In my office at HERE, our task is to provide the best location content available at a worldwide scale. We have already made great strides toward accomplishing this goal – but our work goes beyond just maps.
I thought about this recently; our team is so deeply involved with location data technology that it can be difficult to grasp what actually goes into this type of work. For many people, the data is simply ‘there' – the maps, the traffic, the addresses, etc. are all there, so no one needs to spend much time considering the source, the quality, or the potential usefulness of the aforementioned data.
However, the source and the quality are critical. If we are to build future services and applications based on location data, then the time to be certain that data is of the highest quality possible is right now. To better understand how our platform enables services for the future, it’s helpful to take a step back and understand what we are already doing.
In the simplest of terms, we collect data
Data is collected from a variety of sources, and we continuously monitor those sources to derive updates for our maps in real-time. That’s a very fundamental thing that we do.
We receive data from our global mapping community through MapCreator. This approach allows anyone to go in and propose map changes. We have extremely active communities of creators all over the world.
We also receive data from cars, which is complementary to the mapping communities. Cars send us probe and sensor data in the form of all the details a car can understand about itself, the environment around it, and its location. It’s complementary to the mapping community because cars cannot send us updates for new roads or addresses like a human can.
We are provided with rich data from companies, customers, data partners, and social media platforms. Each provides data in the form of addresses for businesses, when and where people conduct transactions, or when they check in to share their status (anonymously, of course), giving us an indicator about the relevance of that data for how we can best put it to use.
Local governments and infrastructures are embracing an open data approach, where they provide data-windows into public transit, construction, zoning and address changes, and more. We partner with companies and organizations across multiple industries who share similar information like aerial photography, which we can employ machine learning to discover buildings and roads that haven’t previously been identified.
Are you starting to sense the problem that comes into play?
Organizing this beautiful content-verse.
We have all of these beautiful sources of content, but they can be a challenge to read. Is the data organized left-to-right, or top-to-bottom? What are the characters and the rules of the language? How is it encoded? It’s just raw data. How do we turn it into reliable information?
I mention reliable information because not all data is objective. We must ask what aspects of the data can be trusted outright, versus what data points need to be reviewed or confirmed. It’s nice to have these millions upon millions of data updates every day, but that data must be moderated. This is where we use a combination of human-driven and machine-driven processes to absorb, interpret, and validate that data such that we can generate reliable map updates in real time.
For an example of how we moderate data, a map creator might report that a restaurant doesn’t exist anymore. We can compare that information with other sources. Has anyone on a social media platform checked in there? Does the restaurant have a webpage that has been updated?
Alternatively, machine learning may detect from an aerial image that a new road is being built. Our approach cross-checks that information with probe data from cars to see if someone is driving through that space. We look at the open portal information from the city to see if that road is part of their plan, and we can go further to check with the post office to see what those addresses will be.
Of course, it’s possible that the AI involved in detecting and cross-checking new data points to confirm their validity may run into trouble. In those cases, there is a human in the loop to make more difficult, human-driven determinations. However, making the process autonomous is the only way to make it scale for a global demand.
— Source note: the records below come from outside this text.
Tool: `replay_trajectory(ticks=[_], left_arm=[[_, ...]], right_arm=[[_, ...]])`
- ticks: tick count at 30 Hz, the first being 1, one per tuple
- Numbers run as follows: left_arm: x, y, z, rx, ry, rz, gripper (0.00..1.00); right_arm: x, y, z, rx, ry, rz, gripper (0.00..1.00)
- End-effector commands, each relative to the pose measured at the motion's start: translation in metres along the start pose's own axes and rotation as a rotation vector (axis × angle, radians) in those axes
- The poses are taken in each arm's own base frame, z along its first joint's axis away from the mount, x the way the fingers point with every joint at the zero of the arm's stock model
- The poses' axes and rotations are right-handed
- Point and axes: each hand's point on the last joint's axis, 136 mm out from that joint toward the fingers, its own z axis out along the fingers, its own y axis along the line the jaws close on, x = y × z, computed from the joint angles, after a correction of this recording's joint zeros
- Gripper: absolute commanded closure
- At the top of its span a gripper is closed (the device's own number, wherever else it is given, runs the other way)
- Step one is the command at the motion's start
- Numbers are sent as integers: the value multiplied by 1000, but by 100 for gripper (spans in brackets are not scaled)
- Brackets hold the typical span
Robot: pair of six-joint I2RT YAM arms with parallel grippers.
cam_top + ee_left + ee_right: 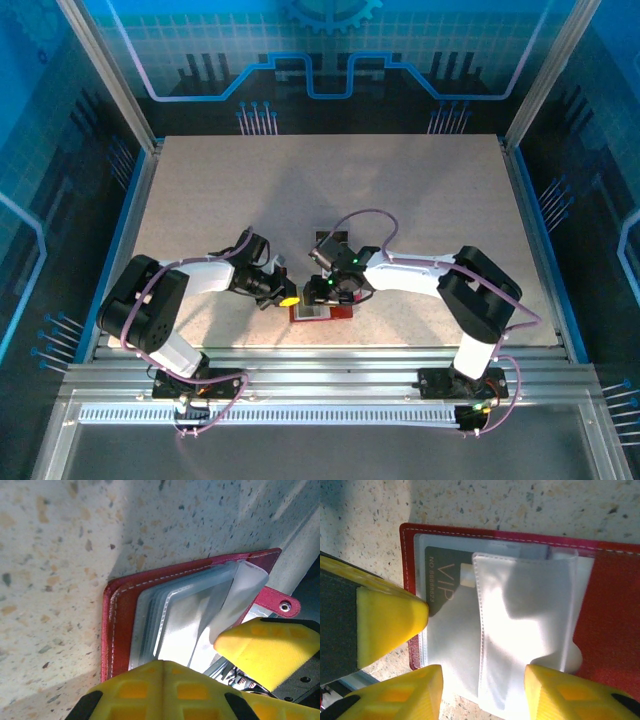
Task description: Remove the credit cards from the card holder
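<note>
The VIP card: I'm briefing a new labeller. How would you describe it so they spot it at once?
Near the front edge of the speckled table lies the open red card holder. Under a clear sleeve inside it sits the VIP card: dark olive-grey with pale VIP lettering, where the pockets beside it are blank white.
</note>
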Motion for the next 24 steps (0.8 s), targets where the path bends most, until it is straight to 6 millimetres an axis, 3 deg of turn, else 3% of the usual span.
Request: replay_trajectory(ticks=[1,13,24], left_arm=[[4,7,1,-39,16,-3,98],[3,-8,-4,-32,17,20,98],[4,-16,-5,-29,21,35,98]], right_arm=[[-1,5,-14,27,-24,-32,51],[-3,4,-24,44,-44,-42,46],[-5,-12,-38,88,-66,-42,48]])
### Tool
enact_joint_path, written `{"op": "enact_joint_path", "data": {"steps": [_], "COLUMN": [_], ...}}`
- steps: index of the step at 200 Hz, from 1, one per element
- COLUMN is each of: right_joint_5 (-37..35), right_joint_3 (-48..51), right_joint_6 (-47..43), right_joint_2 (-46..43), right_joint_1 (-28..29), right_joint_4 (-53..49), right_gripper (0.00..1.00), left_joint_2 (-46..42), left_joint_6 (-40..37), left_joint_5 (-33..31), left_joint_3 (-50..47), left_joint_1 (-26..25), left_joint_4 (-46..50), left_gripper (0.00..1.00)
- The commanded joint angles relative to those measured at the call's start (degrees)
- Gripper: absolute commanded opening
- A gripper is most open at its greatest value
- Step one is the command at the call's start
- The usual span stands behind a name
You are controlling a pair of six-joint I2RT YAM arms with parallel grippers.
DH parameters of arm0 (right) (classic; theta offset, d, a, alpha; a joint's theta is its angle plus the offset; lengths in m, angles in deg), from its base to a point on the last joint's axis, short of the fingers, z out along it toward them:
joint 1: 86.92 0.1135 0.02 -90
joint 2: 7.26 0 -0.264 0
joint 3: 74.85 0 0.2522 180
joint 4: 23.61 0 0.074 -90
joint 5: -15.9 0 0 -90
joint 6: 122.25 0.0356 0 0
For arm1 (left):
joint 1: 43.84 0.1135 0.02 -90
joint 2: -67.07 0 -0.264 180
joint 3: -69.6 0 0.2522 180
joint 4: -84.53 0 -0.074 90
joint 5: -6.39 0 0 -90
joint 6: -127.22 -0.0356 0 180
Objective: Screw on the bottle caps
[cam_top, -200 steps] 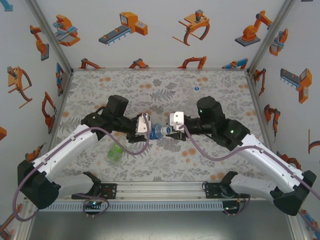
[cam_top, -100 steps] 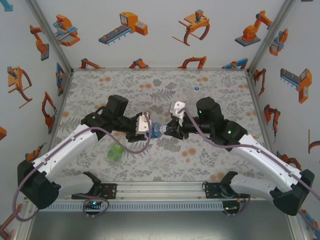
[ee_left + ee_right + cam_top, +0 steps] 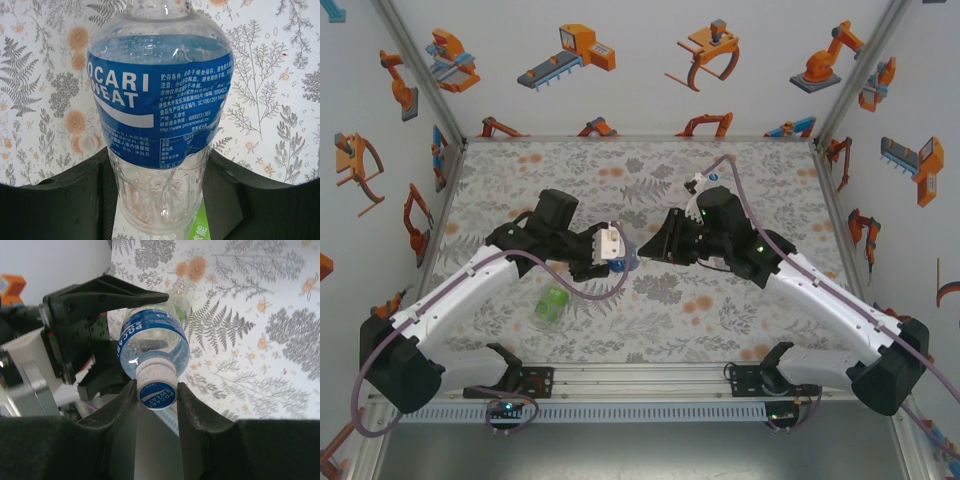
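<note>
A clear bottle with a blue label (image 3: 160, 100) is held off the table, lying nearly level, its base between the jaws of my left gripper (image 3: 157, 200), which is shut on it. In the top view this bottle (image 3: 626, 263) bridges the left gripper (image 3: 616, 262) and the right gripper (image 3: 655, 250). A whitish cap with a blue top (image 3: 156, 387) sits on the bottle's neck (image 3: 155, 337). My right gripper (image 3: 156, 390) is shut on that cap, one finger on each side. The green-label bottle (image 3: 551, 305) lies on the table below the left arm.
The flower-patterned table (image 3: 750, 310) is walled on three sides by panels with orange robot pictures. A metal rail (image 3: 640, 380) with the arm bases runs along the near edge. Both forearms meet over the table's middle.
The right gripper has closed on the cap, and its wrist has rolled round, swinging its white block from the top towards the far side. The left arm and bottle barely moved.
</note>
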Motion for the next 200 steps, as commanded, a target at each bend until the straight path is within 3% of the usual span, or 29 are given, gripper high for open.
{"op": "enact_joint_path", "data": {"steps": [1,10,19,36,58,78,138,170,200], "right_joint_5": [-1.41,-1.35,-1.33,-1.80,-2.24,-2.70,-1.45,6.14,17.60], "right_joint_3": [0.29,-0.04,-0.62,-2.01,-4.30,-6.36,-6.43,-5.06,-3.17], "right_joint_6": [8.88,8.51,7.45,3.28,-7.13,-18.45,-51.62,-66.18,-80.06], "right_joint_2": [1.79,1.96,2.12,1.80,0.19,-2.19,-8.17,-10.23,-11.04], "right_joint_1": [-0.13,-0.11,-0.11,-0.13,-0.19,-0.21,-0.32,-0.30,-0.22], "right_joint_4": [-1.04,-0.98,-1.02,-1.03,-1.47,-3.35,-6.43,-5.08,-5.13], "right_gripper": [0.00,0.00,0.07,0.28,0.52,0.62,0.66,0.64,0.62], "left_joint_2": [-0.48,-0.40,-0.32,-0.25,-0.33,-0.62,-0.89,-1.74,-2.77], "left_joint_6": [0.14,0.07,0.09,-0.02,-0.02,-0.22,-0.63,-0.75,-1.61], "left_joint_5": [6.51,6.47,6.36,5.99,5.72,5.80,6.12,6.24,6.20], "left_joint_3": [1.77,1.77,1.66,1.51,1.38,1.42,1.42,1.10,0.83], "left_joint_1": [-1.13,-1.10,-1.11,-1.12,-1.10,-1.16,-1.10,-1.13,-1.13], "left_joint_4": [-4.80,-4.80,-4.80,-4.78,-4.63,-4.28,-3.83,-3.31,-2.93], "left_gripper": [0.00,0.00,0.00,0.00,0.00,0.00,0.00,0.00,0.00]}}
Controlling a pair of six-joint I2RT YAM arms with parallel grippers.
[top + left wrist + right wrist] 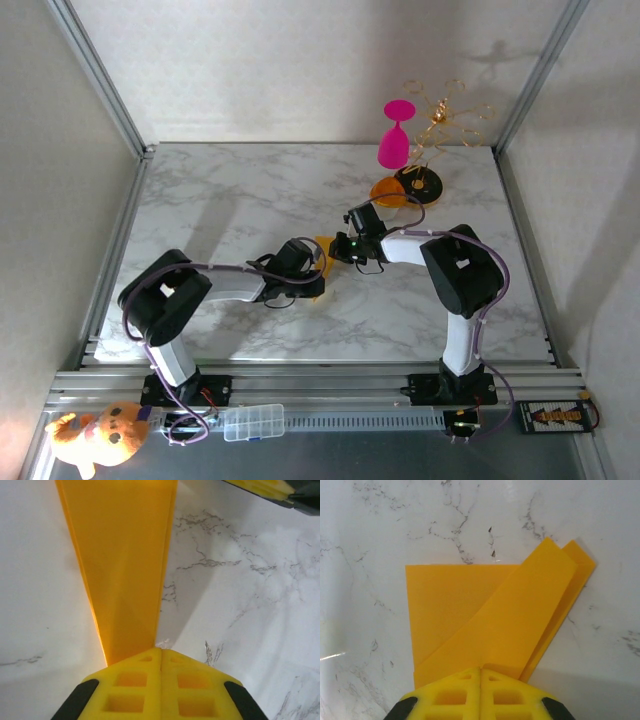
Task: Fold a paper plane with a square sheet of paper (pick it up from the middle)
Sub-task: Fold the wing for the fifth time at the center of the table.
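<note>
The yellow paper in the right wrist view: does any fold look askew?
Yes. On the folded paper, the two flaps at upper right do not line up: the lower one's edge sticks out past the upper.

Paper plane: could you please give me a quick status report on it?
Left gripper shut on folded paper. Right gripper shut on it too. Partly folded, no dart yet. Pink goblet at far edge, clear.

Arms: two, left arm [230, 283] and right arm [455, 270]
Grippers: two, left gripper [161, 652] and right gripper [481, 669]
Folded sheet of paper [485, 615]: one
Pink goblet [395, 135]: one
Gold wire stand [442, 115]: one
Orange-and-black disc [420, 183]: one
Plush toy [100, 435]: one
Clear plastic box [253, 421]: one
</note>
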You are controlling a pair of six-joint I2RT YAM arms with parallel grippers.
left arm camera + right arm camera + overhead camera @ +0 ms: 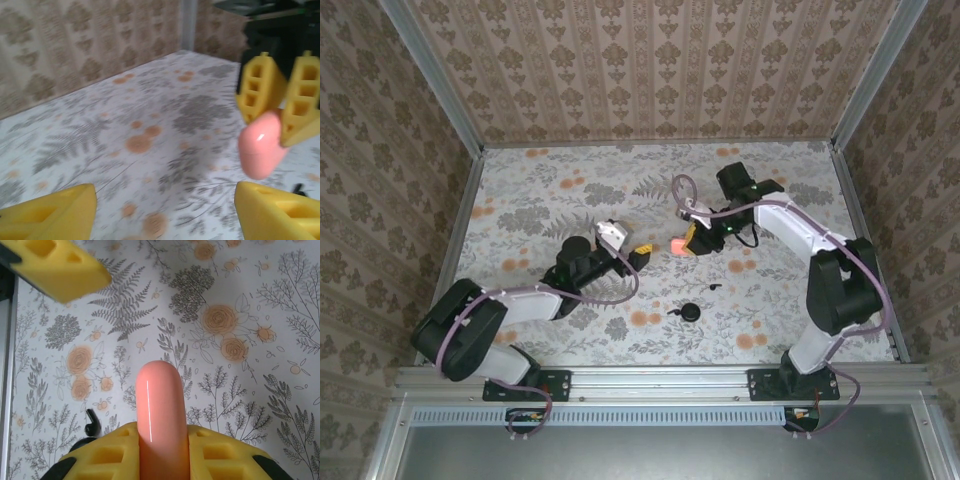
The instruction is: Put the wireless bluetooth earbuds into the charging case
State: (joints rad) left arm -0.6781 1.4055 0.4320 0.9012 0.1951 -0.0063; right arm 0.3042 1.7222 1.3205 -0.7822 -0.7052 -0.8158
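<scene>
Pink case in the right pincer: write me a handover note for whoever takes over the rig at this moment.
Right pincer: shut on the pink case, held above the table.
Left pincer: open, empty, facing the pink case from close by.
One black earbud lies loose on the table; a round black item, likely another case, sits nearer the arm bases.
Done: pink case picked up.
Left: the case looks shut, so open it, probably with the left pincer, then seat the earbuds.
</scene>
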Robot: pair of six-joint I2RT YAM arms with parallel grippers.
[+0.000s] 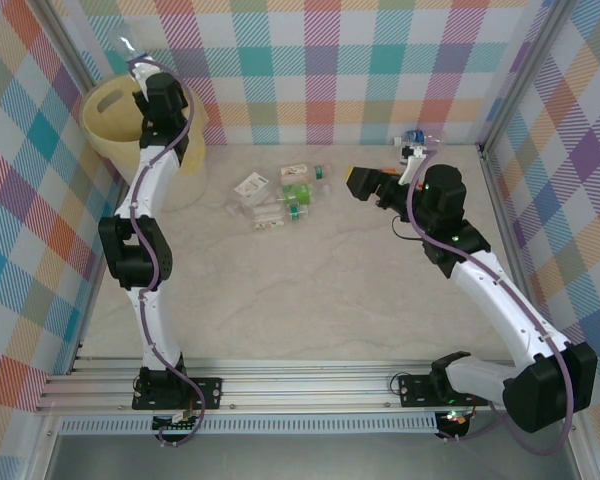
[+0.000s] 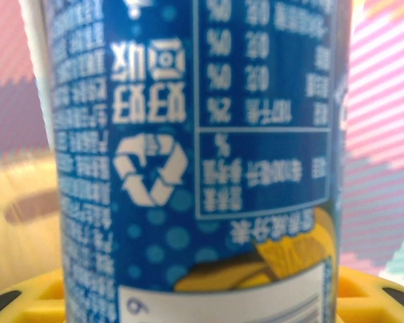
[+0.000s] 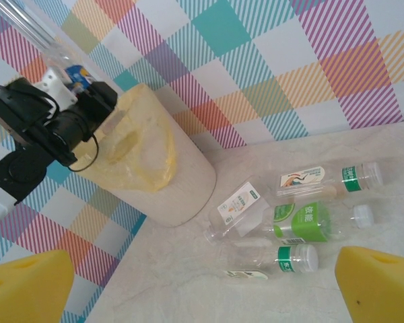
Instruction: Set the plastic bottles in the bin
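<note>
My left gripper (image 1: 143, 72) is shut on a blue-labelled plastic bottle (image 2: 188, 134), held over the pale yellow bin (image 1: 110, 118) at the far left corner. Its clear body (image 1: 130, 45) sticks up past the fingers. In the left wrist view the label hides nearly everything, with yellow pads (image 2: 367, 296) at the bottom. Several plastic bottles (image 1: 280, 195) with green and white labels lie in a cluster mid-table. My right gripper (image 1: 365, 183) hangs open to their right. From the right wrist the bottles (image 3: 299, 222) and bin (image 3: 168, 182) lie ahead of the open right gripper (image 3: 202, 289).
One more small bottle (image 1: 415, 138) lies by the back wall at the right, behind the right arm. Checked walls close the table on three sides. A yellow bag (image 3: 145, 145) lines the bin. Bare tabletop (image 1: 310, 290) stretches between the cluster and the arm bases.
</note>
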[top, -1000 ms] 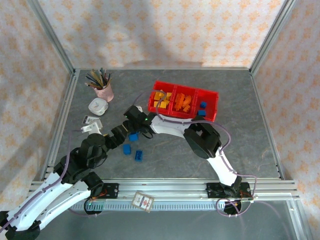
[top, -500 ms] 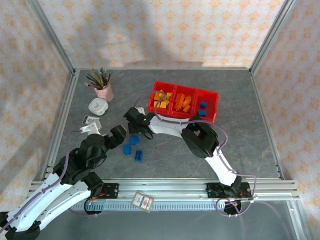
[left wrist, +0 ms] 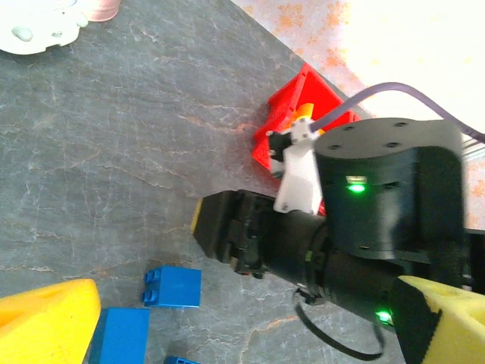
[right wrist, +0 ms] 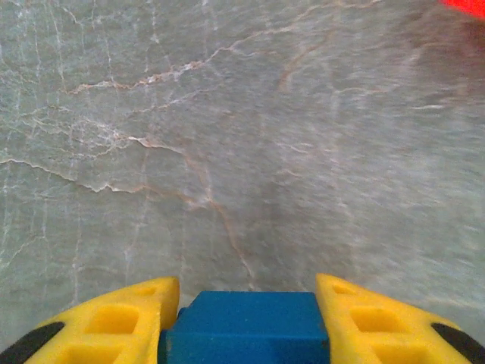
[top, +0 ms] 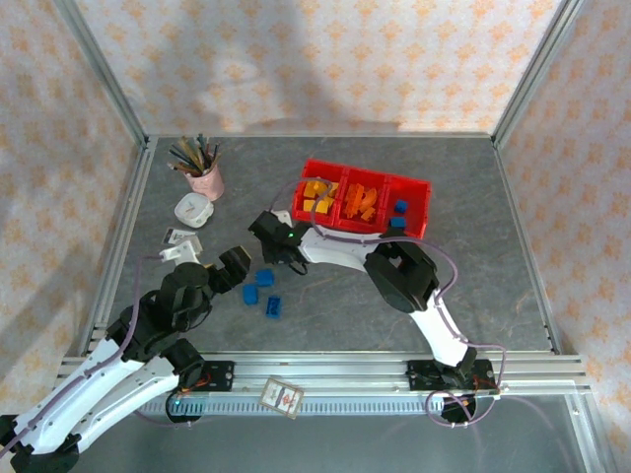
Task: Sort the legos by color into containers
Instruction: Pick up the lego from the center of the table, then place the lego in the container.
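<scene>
My right gripper is shut on a blue lego, with a yellow finger pressed against each side of it. In the top view that gripper sits low over the table, left of the red containers. The left compartment holds yellow-orange pieces, the middle one orange pieces, and the right one two blue legos. Three more blue legos lie loose on the table between the arms. My left gripper hovers just left of them, open and holding nothing. Its yellow fingers are spread wide.
A pink cup of pencils, a white round object and a small white gadget sit at the left. Metal frame posts edge the table. A card rests on the front rail. In the left wrist view, the containers' corner shows beyond the right arm.
The right gripper's jaws have closed in on a blue lego, and its wrist has shifted slightly nearer. The loose blue lego closest to it now shows a little nearer. The left arm has barely moved.
</scene>
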Tool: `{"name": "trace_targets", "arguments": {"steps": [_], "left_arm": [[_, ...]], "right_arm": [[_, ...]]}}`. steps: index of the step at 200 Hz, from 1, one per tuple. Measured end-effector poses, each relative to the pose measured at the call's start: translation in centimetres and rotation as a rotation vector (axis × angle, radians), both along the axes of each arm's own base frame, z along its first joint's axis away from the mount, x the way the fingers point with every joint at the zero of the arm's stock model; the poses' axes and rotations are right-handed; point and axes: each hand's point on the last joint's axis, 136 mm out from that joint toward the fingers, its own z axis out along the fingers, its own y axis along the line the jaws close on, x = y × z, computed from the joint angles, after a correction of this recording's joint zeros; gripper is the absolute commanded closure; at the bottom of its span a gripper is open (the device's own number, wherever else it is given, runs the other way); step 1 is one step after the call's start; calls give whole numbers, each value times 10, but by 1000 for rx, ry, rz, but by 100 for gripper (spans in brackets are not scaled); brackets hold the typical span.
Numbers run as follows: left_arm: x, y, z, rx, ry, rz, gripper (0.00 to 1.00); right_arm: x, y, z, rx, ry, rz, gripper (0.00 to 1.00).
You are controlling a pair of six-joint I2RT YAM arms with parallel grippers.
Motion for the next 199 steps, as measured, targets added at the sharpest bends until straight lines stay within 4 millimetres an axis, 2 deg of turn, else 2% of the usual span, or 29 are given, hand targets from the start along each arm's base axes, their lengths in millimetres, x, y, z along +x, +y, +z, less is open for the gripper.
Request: {"name": "trace_targets", "arguments": {"steps": [19, 41, 63, 85, 112, 149, 167, 183, 199], "left_arm": [[1, -5, -3, 3, 16, -18, 1], [5, -13, -6, 7, 27, -44, 1], [11, -24, -9, 19, 39, -81, 1], [18, -37, -14, 30, 50, -120, 1], [29, -55, -17, 29, 57, -168, 1], [45, -80, -14, 13, 48, -229, 1], [54, -92, -10, 1, 36, -253, 1], [60, -100, -7, 0, 26, -269, 1], [64, -106, -6, -5, 21, -284, 1]], "right_arm": [[1, -17, 23, 27, -19, -19, 64], [10, -44, 60, 81, -62, -68, 64], [26, -89, 95, 124, -124, -158, 63], [41, -141, 116, 140, -171, -265, 63], [59, -208, 121, 118, -201, -413, 63], [79, -289, 108, 66, -199, -598, 63], [88, -315, 107, 46, -214, -661, 63], [97, -329, 103, 36, -222, -695, 63], [106, -339, 91, 16, -211, -720, 60]]}}
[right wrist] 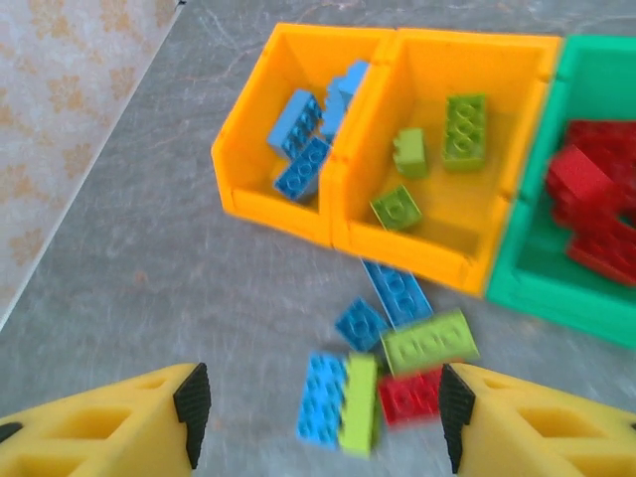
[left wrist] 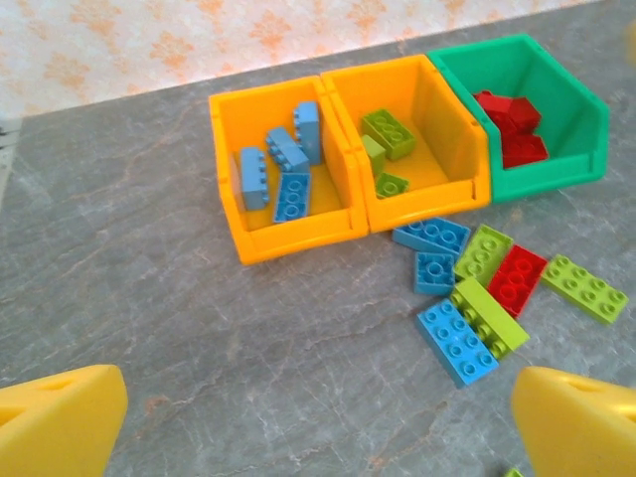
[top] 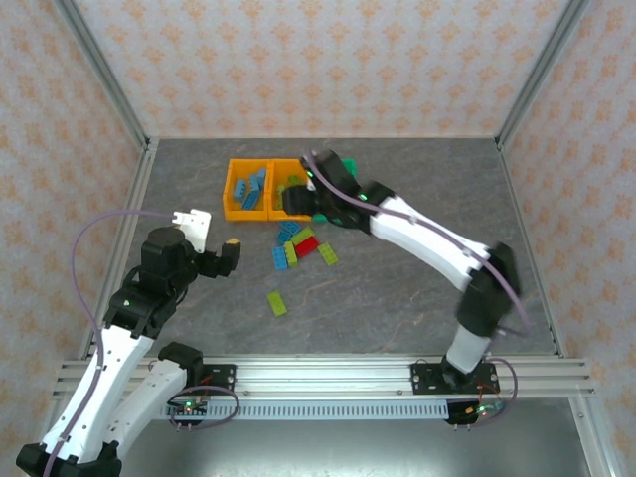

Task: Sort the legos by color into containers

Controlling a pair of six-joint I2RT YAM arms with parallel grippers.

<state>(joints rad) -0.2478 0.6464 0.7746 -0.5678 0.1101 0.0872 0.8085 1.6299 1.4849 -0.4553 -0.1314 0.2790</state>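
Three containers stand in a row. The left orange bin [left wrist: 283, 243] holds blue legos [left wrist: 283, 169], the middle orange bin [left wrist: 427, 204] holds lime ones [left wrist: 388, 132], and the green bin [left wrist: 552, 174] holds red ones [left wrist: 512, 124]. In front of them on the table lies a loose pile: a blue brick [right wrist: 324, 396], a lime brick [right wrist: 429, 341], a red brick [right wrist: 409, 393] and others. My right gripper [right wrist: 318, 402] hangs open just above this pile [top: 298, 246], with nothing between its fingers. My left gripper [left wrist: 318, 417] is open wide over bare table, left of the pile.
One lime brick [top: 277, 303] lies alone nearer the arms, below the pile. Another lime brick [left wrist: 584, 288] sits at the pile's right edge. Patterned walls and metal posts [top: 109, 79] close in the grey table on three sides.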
The best possible information gets delivered to our maps
In this data lifecycle, we use machine learning to cross-check millions of units of information every day. This process of moderating updates is scalable, it happens continuously, and it happens in real time.
Now we have created a real-time map that is being perpetually updated with highly reliable information from multiple sources. The accuracy and freshness of our maps is of great value to us, and it’s of great value to those that use our location data as tool for their applications. One of the chief applications for these updates will be when autonomous cars come to the roadways. Real-time, highly accurate updates are necessary to autonomous cars the same way that peripheral vision is important to human drivers.
It’s an essential part of our platform: we collect various forms of data from companies like BMW, Audi, Daimler, Microsoft, Garmin, Facebook etc. and we provide unified data back out to those companies (and platforms like SAP and AWS) so that everyone can utilize it to build their own tools.
Like with the local governments that provide open data, each of the companies that use our data can adapt it to their own custom format. Two different car companies that use our map data can individually make their maps, the UX/UI, and all the branding completely their own. They can use that data to provide their drivers with custom services, and the underlying information is always up-to-date since it comes from our systems.
So this is what we do. In a way, we’re working as a mapping consortium to build up a platform that anyone can use, so we can support our customers in building the best possible solutions. By making sure that the data is accurate and unified, we gain certainty that the next generation of services are being built with tools that will sustain them well into the future.